Institutional Investor
A person:
(a) in New Zealand: (i) in relation to the Institutional
Entitlement Offer, who Ryman and the Joint
Lead Managers consider is an institutional,
habitual or sophisticated investor (including a
“wholesale investor” under the FMCA) and (ii)
in relation to the Institutional Bookbuild who the
Joint Lead Managers invite to participate in the
Institutional Bookbuild;
(b) in Australia, who Ryman and the Joint Lead
Managers consider is a person to whom an offer
of shares for issue may be lawfully made without
disclosure under Part 6D.2 of the Corporations
Act because of sections 708(8) or 708(11) of the
Corporations Act;
(c) in Bermuda, who Ryman and the Joint
Lead Managers consider has received all
communications in relation to the Institutional
Entitlement Offer from outside Bermuda;
(d) in Canada, who Ryman and the Joint Lead
Managers consider is an “accredited investor”
that is purchasing as principal (the “Accredited
Investor Prospectus Exemption”) pursuant
to National Instrument 45-106 - Prospectus
Exemptions or section 73.3 of the Securities
Act (Ontario);
(e) in Cayman Islands, who Ryman and the Joint
Lead Managers consider has received all
communications in relation to the Institutional
Entitlement Offer from outside the Cayman
Islands;
(f ) in Denmark, who Ryman and the Joint Lead
Managers consider is a natural or legal person
that is listed in points (1) to (4) of section I of annex
II to MiFID II (EU Directive 2014/65), and a natural
or legal person who is, on request, treated as a
professional client in accordance with Section II
of annex II in MiFID II, or recognised as an eligible
counterparty in accordance with article 30 of
MiFID II unless the person has entered into an
agreement to be treated as a non-professional
client in accordance with the fourth paragraph of
section I of annex ii in MiFID II;
(g) in the European Union, who Ryman and the Joint
Lead Managers consider is a “qualified investor”
as defined in Article 2(e) of the Regulation (EU)
2017/1129 of the European Parliament and the
Council of the European Union;
(h) in France, who Ryman and the Joint Lead
Managers consider is a “qualified investor”
as such term is defined in Articles 2(e) of the
Prospectus Regulation (EU) 2017/1129 of the
French Monetary and Financial Code;
(i) in Hong Kong, who Ryman and the Joint Lead
Managers consider is a “professional investor”

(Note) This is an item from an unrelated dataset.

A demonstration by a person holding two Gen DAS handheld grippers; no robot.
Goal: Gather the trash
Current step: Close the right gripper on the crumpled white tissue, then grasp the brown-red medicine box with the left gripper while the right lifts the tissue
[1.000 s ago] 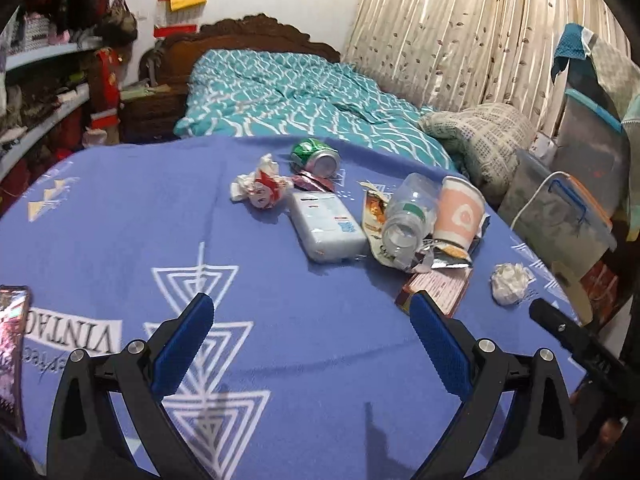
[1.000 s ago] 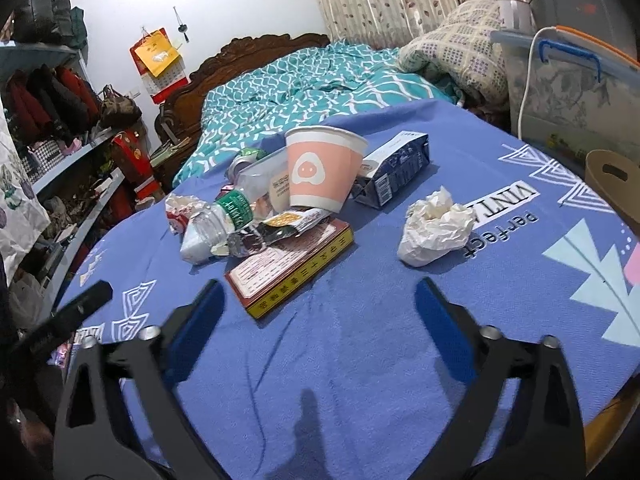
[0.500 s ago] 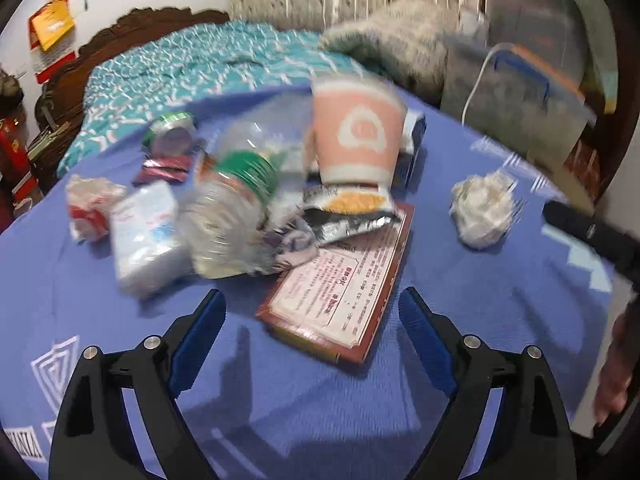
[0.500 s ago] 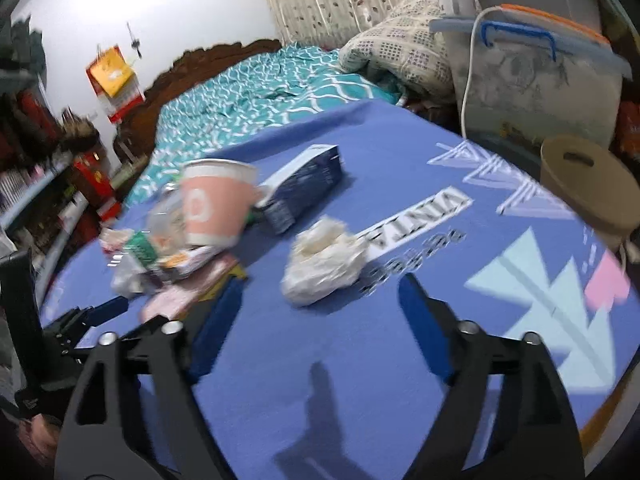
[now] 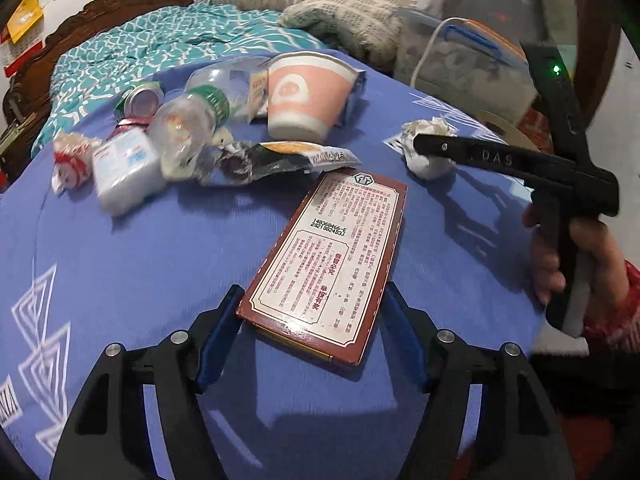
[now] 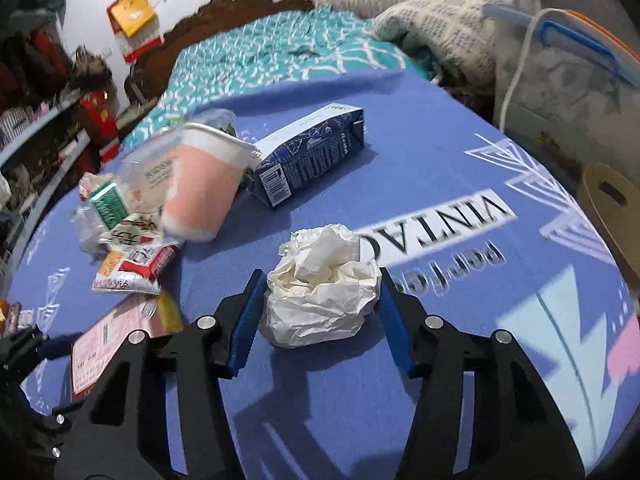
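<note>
The bench wears a periwinkle-blue cloth (image 5: 132, 240) patterned with white nested triangles and, near the crumpled white paper ball (image 6: 320, 292), a white panel of black letters plus pale blue and pink shapes. Beside the ball lies a flat maroon cardboard box (image 5: 332, 256) with a cream face, red and black print. Beyond the box stand a salmon-pink paper cup (image 5: 308, 96) with a white emblem and a navy carton (image 6: 308, 152). The bed's quilt (image 6: 272, 52) is teal with white lattice.
</note>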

as defined under the Securities and Futures
Ordinance of Hong Kong, Chapter 571 of the
Laws of Hong Kong;
38
RYMAN HEALTHCARE LIMITED
(j) in Japan, who Ryman and the Joint Lead Managers
consider is a Qualified Institutional Investor, as
defined in Article 2, paragraph 3 of the Financial
Instruments and Exchange Act of Japan (Act No.
25 of 1948);
(k) in Norway, who Ryman and the Joint Lead
Managers consider is a “qualified investor”

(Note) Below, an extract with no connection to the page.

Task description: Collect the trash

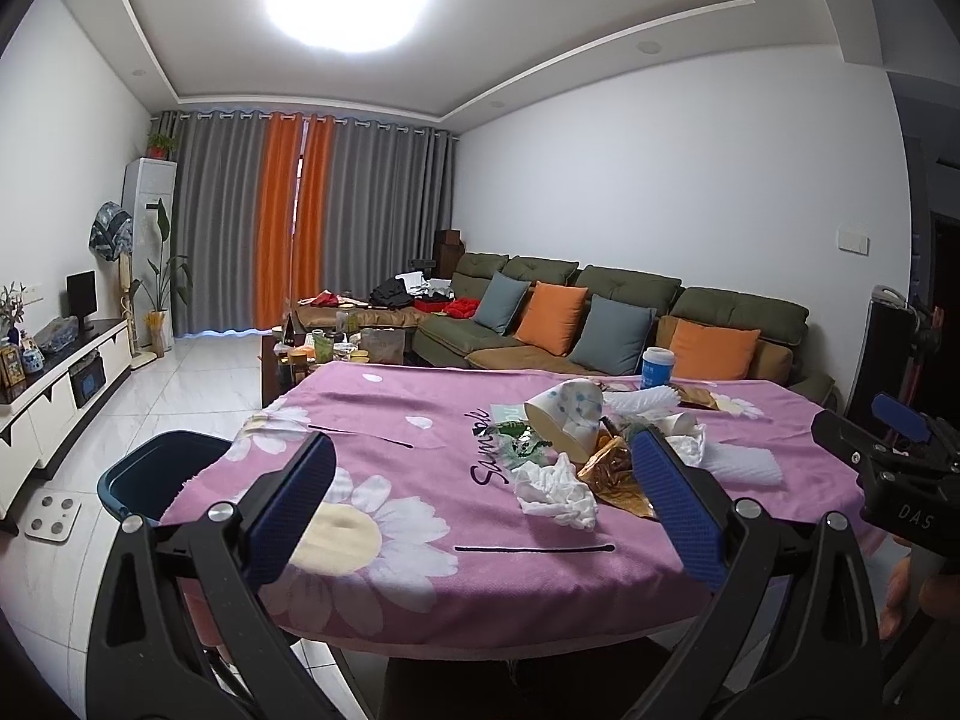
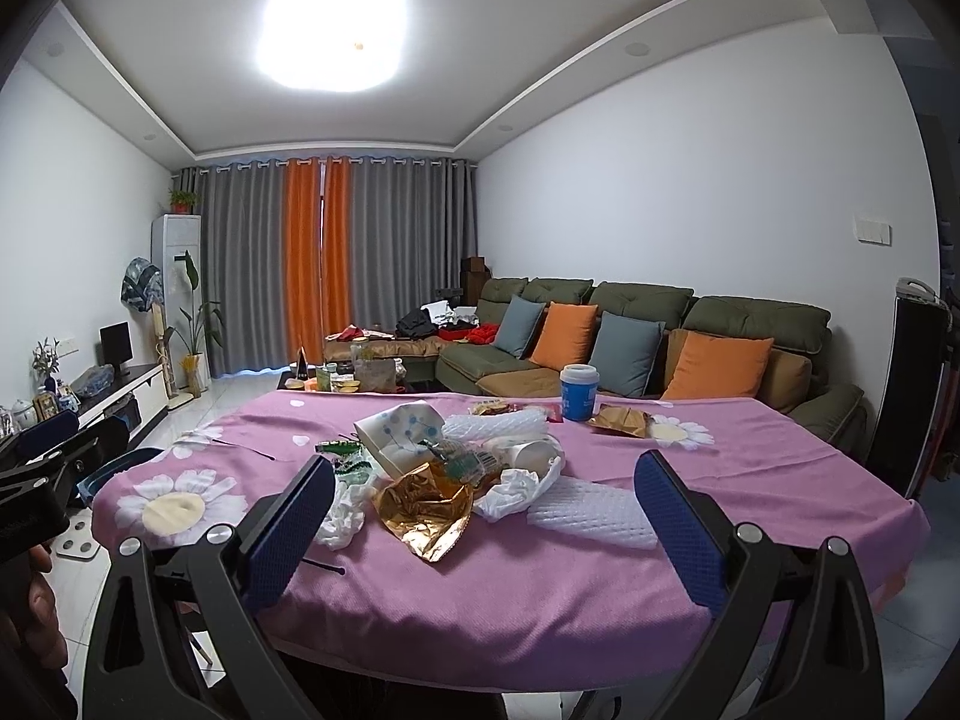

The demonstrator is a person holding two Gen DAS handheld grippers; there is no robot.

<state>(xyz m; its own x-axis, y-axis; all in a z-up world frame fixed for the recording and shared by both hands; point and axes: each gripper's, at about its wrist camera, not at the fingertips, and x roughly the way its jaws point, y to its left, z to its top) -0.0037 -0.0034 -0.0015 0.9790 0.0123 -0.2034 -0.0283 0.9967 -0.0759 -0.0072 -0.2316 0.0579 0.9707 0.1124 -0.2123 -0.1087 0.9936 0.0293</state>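
Trash (image 2: 444,474) lies heaped mid-table on the purple cloth (image 2: 540,570): gold foil (image 2: 423,510), crumpled tissue (image 1: 561,495), tipped paper cup (image 1: 567,414), white foam sleeve (image 2: 594,513). Bare cloth runs from the heap to the near edge. A blue cup (image 2: 579,393) stands apart near the far edge. Left gripper (image 1: 483,510) and right gripper (image 2: 483,516) hover there, fingers spread wide, empty. A blue bin (image 1: 159,468) sits off the table's left edge.

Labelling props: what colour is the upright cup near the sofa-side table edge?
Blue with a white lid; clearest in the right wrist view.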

as defined in Prospectus Regulation 2017/1129
Article 2(e), cf. the Norwegian Securities Trading
Act of 29 June 2007 no. 75 Section 7-1;
(l) in Singapore, who Ryman and the Joint Lead
Managers consider is an “institutional investor”
or an “accredited investor” as defined in section
4A of the Securities and Futures Act 2001 of
Singapore;
(m) in Sweden, who Ryman and the Joint Lead
Managers consider is a “qualified investor”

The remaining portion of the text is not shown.